= PROBLEM =
Produce an exact copy of all the data below, dropping every image.

── GIVEN DATA

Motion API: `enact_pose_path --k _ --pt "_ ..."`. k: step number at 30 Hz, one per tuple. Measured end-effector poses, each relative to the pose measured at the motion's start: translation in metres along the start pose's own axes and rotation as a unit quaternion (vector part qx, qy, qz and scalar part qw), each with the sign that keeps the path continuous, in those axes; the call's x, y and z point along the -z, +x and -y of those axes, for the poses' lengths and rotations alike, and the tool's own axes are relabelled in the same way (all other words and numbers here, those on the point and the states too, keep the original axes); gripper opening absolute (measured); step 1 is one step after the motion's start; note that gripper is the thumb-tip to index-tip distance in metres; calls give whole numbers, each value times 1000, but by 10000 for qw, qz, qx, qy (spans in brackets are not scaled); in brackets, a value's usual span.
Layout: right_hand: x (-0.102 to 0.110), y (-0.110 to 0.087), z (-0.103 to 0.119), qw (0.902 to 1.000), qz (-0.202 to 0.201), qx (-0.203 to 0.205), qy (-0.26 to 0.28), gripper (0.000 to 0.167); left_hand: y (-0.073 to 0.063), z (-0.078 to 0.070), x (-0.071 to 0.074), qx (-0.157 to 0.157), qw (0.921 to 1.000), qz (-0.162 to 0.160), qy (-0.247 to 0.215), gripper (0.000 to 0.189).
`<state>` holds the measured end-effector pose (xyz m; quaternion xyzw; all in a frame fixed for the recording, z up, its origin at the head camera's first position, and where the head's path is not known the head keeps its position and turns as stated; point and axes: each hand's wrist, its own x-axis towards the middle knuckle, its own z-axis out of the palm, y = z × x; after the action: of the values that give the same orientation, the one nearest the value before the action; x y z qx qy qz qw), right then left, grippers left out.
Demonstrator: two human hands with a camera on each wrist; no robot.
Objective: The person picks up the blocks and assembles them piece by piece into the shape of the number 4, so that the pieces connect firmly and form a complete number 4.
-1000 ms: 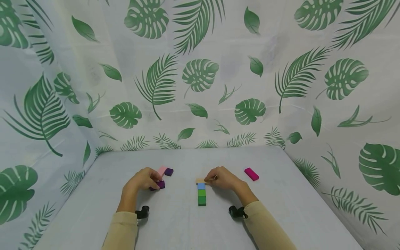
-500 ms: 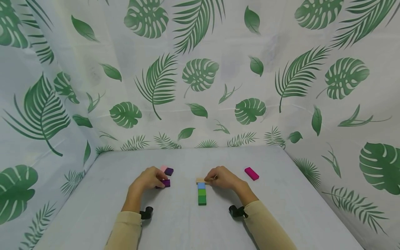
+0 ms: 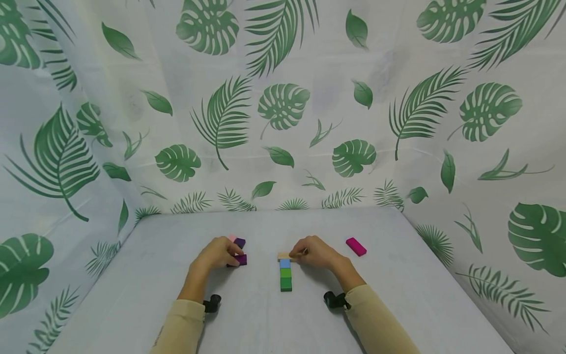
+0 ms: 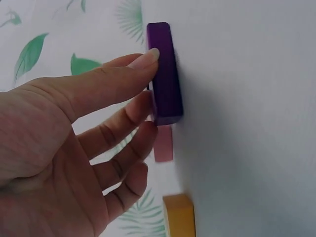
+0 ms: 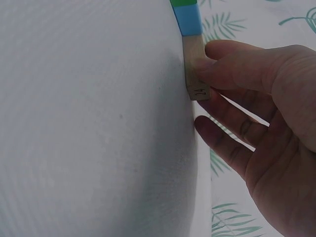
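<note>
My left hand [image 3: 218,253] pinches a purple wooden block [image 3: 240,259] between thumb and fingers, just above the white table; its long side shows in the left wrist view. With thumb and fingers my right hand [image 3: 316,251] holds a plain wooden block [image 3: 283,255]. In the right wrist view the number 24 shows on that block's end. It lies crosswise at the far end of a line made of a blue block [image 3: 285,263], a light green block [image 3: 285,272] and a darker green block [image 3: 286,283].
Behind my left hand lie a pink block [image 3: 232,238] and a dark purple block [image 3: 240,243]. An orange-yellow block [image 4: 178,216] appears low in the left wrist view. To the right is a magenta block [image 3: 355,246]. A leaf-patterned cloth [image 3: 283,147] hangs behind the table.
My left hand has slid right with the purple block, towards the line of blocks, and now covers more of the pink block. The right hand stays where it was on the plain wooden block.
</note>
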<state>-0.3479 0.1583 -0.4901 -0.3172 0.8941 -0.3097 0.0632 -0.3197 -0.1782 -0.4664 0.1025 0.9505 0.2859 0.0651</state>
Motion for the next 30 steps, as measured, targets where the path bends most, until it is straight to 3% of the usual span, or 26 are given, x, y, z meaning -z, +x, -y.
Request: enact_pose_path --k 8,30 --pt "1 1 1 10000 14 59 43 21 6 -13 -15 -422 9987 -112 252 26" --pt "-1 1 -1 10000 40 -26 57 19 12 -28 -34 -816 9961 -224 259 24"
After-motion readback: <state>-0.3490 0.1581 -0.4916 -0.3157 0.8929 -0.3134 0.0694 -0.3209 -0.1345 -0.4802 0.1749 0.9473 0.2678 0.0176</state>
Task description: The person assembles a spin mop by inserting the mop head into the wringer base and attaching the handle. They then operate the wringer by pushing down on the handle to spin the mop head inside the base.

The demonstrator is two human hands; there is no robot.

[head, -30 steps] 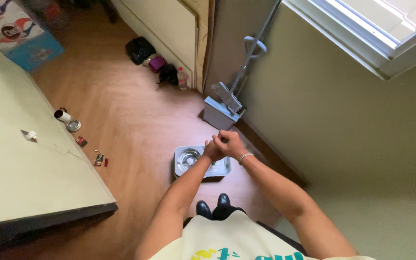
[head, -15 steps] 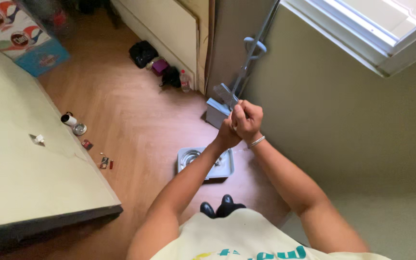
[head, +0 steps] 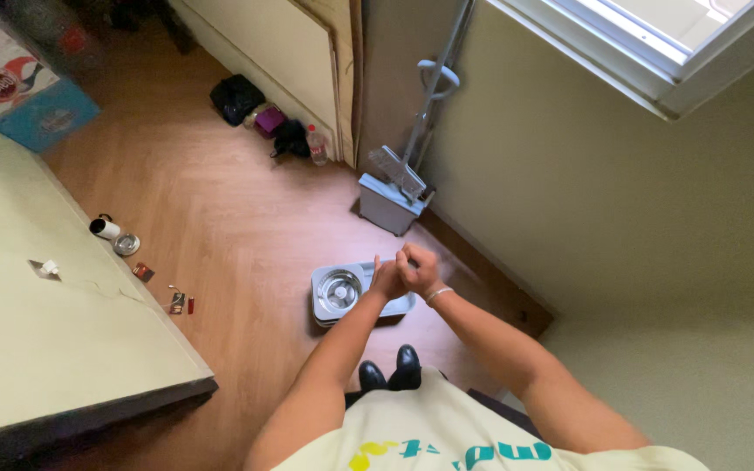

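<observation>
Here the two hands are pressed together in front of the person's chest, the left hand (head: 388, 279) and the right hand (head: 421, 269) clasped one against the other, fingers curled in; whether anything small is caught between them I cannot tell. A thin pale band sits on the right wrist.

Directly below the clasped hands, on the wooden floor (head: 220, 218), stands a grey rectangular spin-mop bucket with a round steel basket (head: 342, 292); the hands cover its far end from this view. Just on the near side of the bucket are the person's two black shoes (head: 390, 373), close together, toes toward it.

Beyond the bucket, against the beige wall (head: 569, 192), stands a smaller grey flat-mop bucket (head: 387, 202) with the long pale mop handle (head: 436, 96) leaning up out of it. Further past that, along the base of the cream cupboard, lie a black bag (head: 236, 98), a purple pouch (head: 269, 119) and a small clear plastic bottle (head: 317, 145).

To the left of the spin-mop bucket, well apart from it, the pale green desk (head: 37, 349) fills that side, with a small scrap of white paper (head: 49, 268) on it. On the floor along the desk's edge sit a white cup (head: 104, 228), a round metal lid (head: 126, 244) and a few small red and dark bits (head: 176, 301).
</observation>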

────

= WRITTEN SOLUTION =
Motion API: `enact_pose_path --k _ --pt "_ ..."`. k: step number at 30 Hz, one per tuple. Measured end-effector poses, each relative to the pose measured at the motion's start: translation in metres along the start pose's own axes and rotation as a unit quaternion (vector part qx, qy, qz and scalar part qw), each with the sign that keeps the path continuous, in those axes; the call's x, y and z point along the -z, +x and -y of those axes, for the poses' lengths and rotations alike, and the tool's own axes are relabelled in the same way (all other words and numbers here, those on the point and the states too, keep the original axes); gripper opening absolute (measured); step 1 is one step after the motion's start; note that gripper is the thumb-tip to index-tip distance in metres; calls give whole numbers, each value times 1000, but by 10000 for qw, qz, qx, qy (spans in brackets are not scaled); in brackets, a value's usual span.
Layout: right_hand: x (-0.102 to 0.110), y (-0.110 to 0.087), z (-0.103 to 0.119), qw (0.902 to 1.000), qz (-0.202 to 0.201), qx (-0.203 to 0.205), qy (-0.26 to 0.28), gripper (0.000 to 0.167); left_hand: y (-0.073 to 0.063), z (-0.078 to 0.070), x (-0.071 to 0.074), qx (-0.157 to 0.157), qw (0.921 to 1.000), qz (-0.162 to 0.160), qy (-0.247 to 0.215), gripper (0.000 to 0.189).
`<state>` holds the measured end-effector pose (xyz m; quaternion xyzw; all in a frame fixed for the recording, z up, its origin at the head camera's first position, and where the head's path is not known the head keeps its position and turns as stated; point and axes: each hand's wrist, its own x-axis towards the middle knuckle, its own z-axis out of the palm, y = z × x; after the action: of the values that give the same orientation, the one nearest the value before the action; x y z qx qy qz qw), right then left, grippers left out.
Demonstrator: two human hands with a camera on each wrist; no robot.
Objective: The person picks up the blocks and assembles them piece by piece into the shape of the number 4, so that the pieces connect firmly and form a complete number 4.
-1000 ms: 
-500 ms: 
+0 ms: 
+0 ms: 
+0 ms: 
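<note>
My left hand [image 3: 218,253] pinches a purple wooden block [image 3: 240,259] between thumb and fingers, just above the white table; its long side shows in the left wrist view. With thumb and fingers my right hand [image 3: 316,251] holds a plain wooden block [image 3: 283,255]. In the right wrist view the number 24 shows on that block's end. It lies crosswise at the far end of a line made of a blue block [image 3: 285,263], a light green block [image 3: 285,272] and a darker green block [image 3: 286,283].
Behind my left hand lie a pink block [image 3: 232,238] and a dark purple block [image 3: 240,243]. An orange-yellow block [image 4: 178,216] appears low in the left wrist view. To the right is a magenta block [image 3: 355,246]. A leaf-patterned cloth [image 3: 283,147] hangs behind the table.
My left hand has slid right with the purple block, towards the line of blocks, and now covers more of the pink block. The right hand stays where it was on the plain wooden block.
</note>
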<state>-0.3479 0.1583 -0.4901 -0.3172 0.8941 -0.3097 0.0632 -0.3197 -0.1782 -0.4664 0.1025 0.9505 0.2859 0.0651</state>
Motion for the next 30 steps, as measured, targets where the path bends most, until it is straight to 3% of the usual span, or 26 are given, x, y, z meaning -z, +x, -y.
Request: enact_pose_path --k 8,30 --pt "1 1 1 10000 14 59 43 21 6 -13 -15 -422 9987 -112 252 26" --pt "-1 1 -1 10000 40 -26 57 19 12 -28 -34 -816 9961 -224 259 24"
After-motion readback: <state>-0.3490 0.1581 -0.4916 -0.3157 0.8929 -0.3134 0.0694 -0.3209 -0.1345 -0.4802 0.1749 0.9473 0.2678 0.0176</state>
Task description: The person assembles a spin mop by inserting the mop head into the wringer base and attaching the handle. They then operate the wringer by pushing down on the handle to spin the mop head inside the base.

The demonstrator is two human hands; there is no robot.

[head, -30 steps] 
[head, -15 steps] 
[head, +0 steps] 

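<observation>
Here the two hands are pressed together in front of the person's chest, the left hand (head: 388, 279) and the right hand (head: 421, 269) clasped one against the other, fingers curled in; whether anything small is caught between them I cannot tell. A thin pale band sits on the right wrist.

Directly below the clasped hands, on the wooden floor (head: 220, 218), stands a grey rectangular spin-mop bucket with a round steel basket (head: 342, 292); the hands cover its far end from this view. Just on the near side of the bucket are the person's two black shoes (head: 390, 373), close together, toes toward it.

Beyond the bucket, against the beige wall (head: 569, 192), stands a smaller grey flat-mop bucket (head: 387, 202) with the long pale mop handle (head: 436, 96) leaning up out of it. Further past that, along the base of the cream cupboard, lie a black bag (head: 236, 98), a purple pouch (head: 269, 119) and a small clear plastic bottle (head: 317, 145).

To the left of the spin-mop bucket, well apart from it, the pale green desk (head: 37, 349) fills that side, with a small scrap of white paper (head: 49, 268) on it. On the floor along the desk's edge sit a white cup (head: 104, 228), a round metal lid (head: 126, 244) and a few small red and dark bits (head: 176, 301).
</observation>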

The exercise ends with this answer.